The Re-Learning Curve
May has been a pretty exciting month for me. I launched this website, started querying my novel and working on other writing projects, and the Cinescopers podcast returned after a three year hiatus. While some of these experiences are brand new, others are old hat—or they were when I was in practice. Reconnecting with old skills to work on these projects has been something of a challenge.
Podcasting again after three years has been part of that re-learning curve. We’ve recorded three episodes so far and while there are a lot of things I remember, some of those memories are vague, and some things that came naturally to me at the end of our first podcast run now feel foreign.
One of those foreign elements is our intro and outro. I was perfectly comfortable listening to my co-host run through the familiar spiel, but when he asked me to do it for the second episode, I froze. This was a script I knew cold at the end of our 2013 run, and even after Matthew provided a script, I was still struggling with pacing and naturalness and, basically, confidence. Podcasting isn’t part of my regular routine any more and while I’m not quite starting from scratch, I’m not coming from a place that feels like I have three years of experience.
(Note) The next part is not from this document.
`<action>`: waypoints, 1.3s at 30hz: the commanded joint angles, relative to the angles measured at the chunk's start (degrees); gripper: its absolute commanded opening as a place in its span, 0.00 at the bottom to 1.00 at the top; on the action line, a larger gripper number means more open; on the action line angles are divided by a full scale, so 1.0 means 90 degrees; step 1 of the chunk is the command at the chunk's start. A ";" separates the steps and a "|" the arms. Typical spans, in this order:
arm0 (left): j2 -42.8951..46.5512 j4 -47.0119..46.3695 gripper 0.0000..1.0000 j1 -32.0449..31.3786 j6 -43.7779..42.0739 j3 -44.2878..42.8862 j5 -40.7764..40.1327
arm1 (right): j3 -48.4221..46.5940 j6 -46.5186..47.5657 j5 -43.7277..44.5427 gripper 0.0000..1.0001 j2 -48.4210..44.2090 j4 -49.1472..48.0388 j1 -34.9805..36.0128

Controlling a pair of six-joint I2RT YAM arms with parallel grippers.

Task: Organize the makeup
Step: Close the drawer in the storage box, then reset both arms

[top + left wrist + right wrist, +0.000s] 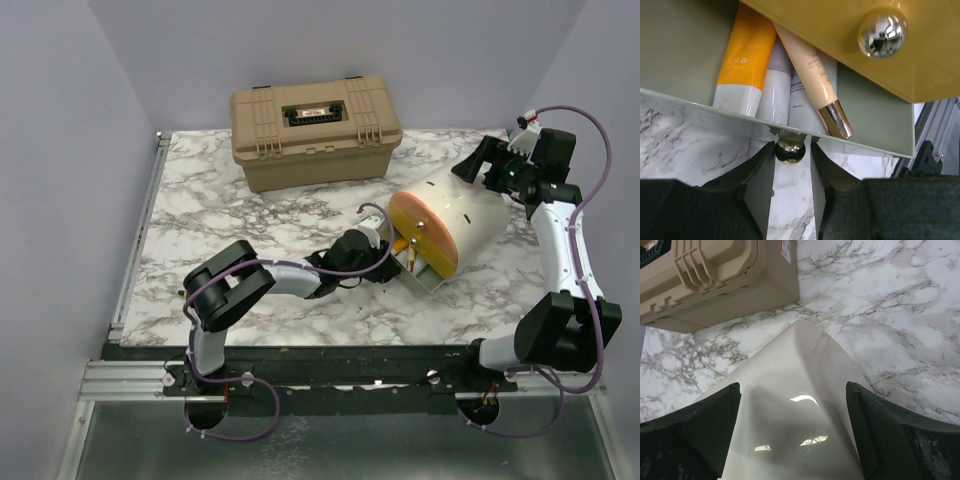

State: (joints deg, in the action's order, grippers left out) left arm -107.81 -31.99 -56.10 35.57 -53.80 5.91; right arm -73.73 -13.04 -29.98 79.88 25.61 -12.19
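Note:
The makeup lies in a grey-green drawer: an orange tube, pale tubes and a cream tube with a rose-gold cap. The drawer sticks out of the front of the cream-and-orange round pouch. My left gripper is shut on the drawer's shiny ball knob, low at the pouch's front. Over the pouch's back end, my right gripper stands open. Its fingers straddle the glossy cream body without clamping it.
A big tan hard case stands shut at the back of the marble table, also in the right wrist view. A second ball knob sits on the orange panel above the drawer. A metal rail lines the table's left edge.

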 commanded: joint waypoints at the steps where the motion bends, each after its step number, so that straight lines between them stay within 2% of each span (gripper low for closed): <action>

I had a similar feeling when I went to grad school and had to write papers again. It had been eleven years since my undergraduate degree, and while I’d been working in academic publishing, it wasn’t a career in writing papers and following MLA style for citations. I had done this for years as a student! I had been confident writing papers! I had been good at it, judging by my grades! But those first few papers for grad school were like pulling teeth, and I felt awkward (the writing felt awkward) and I had to check and double check and triple check to make sure I was getting the MLA formatting right. The first semester was rough as I relearned the lingo, the thinking, and basically how to approach this very different kind of writing.
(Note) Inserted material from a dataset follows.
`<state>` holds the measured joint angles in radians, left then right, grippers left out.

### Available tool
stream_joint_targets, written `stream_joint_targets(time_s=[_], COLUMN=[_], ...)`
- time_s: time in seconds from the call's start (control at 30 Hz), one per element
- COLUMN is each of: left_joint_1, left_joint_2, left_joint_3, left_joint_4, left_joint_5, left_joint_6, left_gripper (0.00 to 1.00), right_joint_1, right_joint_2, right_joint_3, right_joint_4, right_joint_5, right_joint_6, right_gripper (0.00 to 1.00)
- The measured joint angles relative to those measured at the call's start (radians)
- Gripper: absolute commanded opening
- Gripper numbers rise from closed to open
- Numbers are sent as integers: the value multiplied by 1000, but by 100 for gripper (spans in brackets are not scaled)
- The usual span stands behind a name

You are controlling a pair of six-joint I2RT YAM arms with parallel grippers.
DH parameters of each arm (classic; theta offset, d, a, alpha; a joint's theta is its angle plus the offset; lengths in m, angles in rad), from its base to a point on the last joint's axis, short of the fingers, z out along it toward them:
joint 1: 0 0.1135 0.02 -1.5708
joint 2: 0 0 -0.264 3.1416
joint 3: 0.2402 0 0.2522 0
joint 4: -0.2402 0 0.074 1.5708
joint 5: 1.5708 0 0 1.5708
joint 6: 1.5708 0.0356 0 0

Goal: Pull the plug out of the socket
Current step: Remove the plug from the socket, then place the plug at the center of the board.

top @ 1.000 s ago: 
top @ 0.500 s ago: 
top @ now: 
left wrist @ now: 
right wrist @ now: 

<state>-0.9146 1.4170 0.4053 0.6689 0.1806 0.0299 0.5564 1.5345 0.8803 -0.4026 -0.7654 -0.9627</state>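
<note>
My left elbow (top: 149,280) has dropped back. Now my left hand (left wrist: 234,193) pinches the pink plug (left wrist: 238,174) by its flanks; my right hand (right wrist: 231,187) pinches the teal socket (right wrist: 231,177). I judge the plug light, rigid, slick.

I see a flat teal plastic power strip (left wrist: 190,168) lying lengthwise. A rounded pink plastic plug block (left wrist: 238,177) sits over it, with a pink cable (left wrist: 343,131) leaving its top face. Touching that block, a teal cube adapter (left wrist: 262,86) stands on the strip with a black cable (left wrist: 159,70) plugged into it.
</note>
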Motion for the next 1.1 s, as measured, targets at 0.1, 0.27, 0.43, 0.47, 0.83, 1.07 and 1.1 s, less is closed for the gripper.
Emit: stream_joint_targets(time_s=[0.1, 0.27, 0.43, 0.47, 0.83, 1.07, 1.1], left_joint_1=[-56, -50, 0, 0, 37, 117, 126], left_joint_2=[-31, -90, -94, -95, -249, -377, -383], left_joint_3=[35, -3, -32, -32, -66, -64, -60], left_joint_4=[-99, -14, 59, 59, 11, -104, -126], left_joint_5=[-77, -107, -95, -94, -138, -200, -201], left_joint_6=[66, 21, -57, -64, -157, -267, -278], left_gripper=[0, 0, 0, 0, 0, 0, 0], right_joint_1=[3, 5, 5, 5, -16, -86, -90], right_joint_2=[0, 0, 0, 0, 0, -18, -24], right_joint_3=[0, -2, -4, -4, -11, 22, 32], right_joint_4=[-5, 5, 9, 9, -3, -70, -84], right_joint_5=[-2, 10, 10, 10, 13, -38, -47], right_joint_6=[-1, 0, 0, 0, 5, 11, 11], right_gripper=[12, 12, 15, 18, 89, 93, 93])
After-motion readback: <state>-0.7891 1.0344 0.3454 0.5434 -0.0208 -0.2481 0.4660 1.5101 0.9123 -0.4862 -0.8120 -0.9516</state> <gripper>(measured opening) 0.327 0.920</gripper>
Writing short fiction has been a similar struggle. I’ve been focused on long-form fiction for a number of years, so trying to come back to smaller ideas, to constrain the story, to only hint at the larger world, has been a special kind of torture. I’ve read expertly written short fiction to help inspire myself and to analyze how other people do it, and yet when it comes to applying those techniques, I falter. I’ll think I have an angle on how to tackle my idea, and then, 7,000 words later I have people telling me I need another 3,000 words or more. How do you write short fiction? I feel like I’ve completely lost the thread on working that out. (This may be a conversation that is To Be Continued as I try to tackle more short fiction.)
I feel like I’m constantly judging myself against my previously perceived expertise. “I used to know how to do this” is a constant refrain. It’s difficult to know something used to be familiar and then struggle at it now. The set backs have a way of diminishing successes and enhancing flaws.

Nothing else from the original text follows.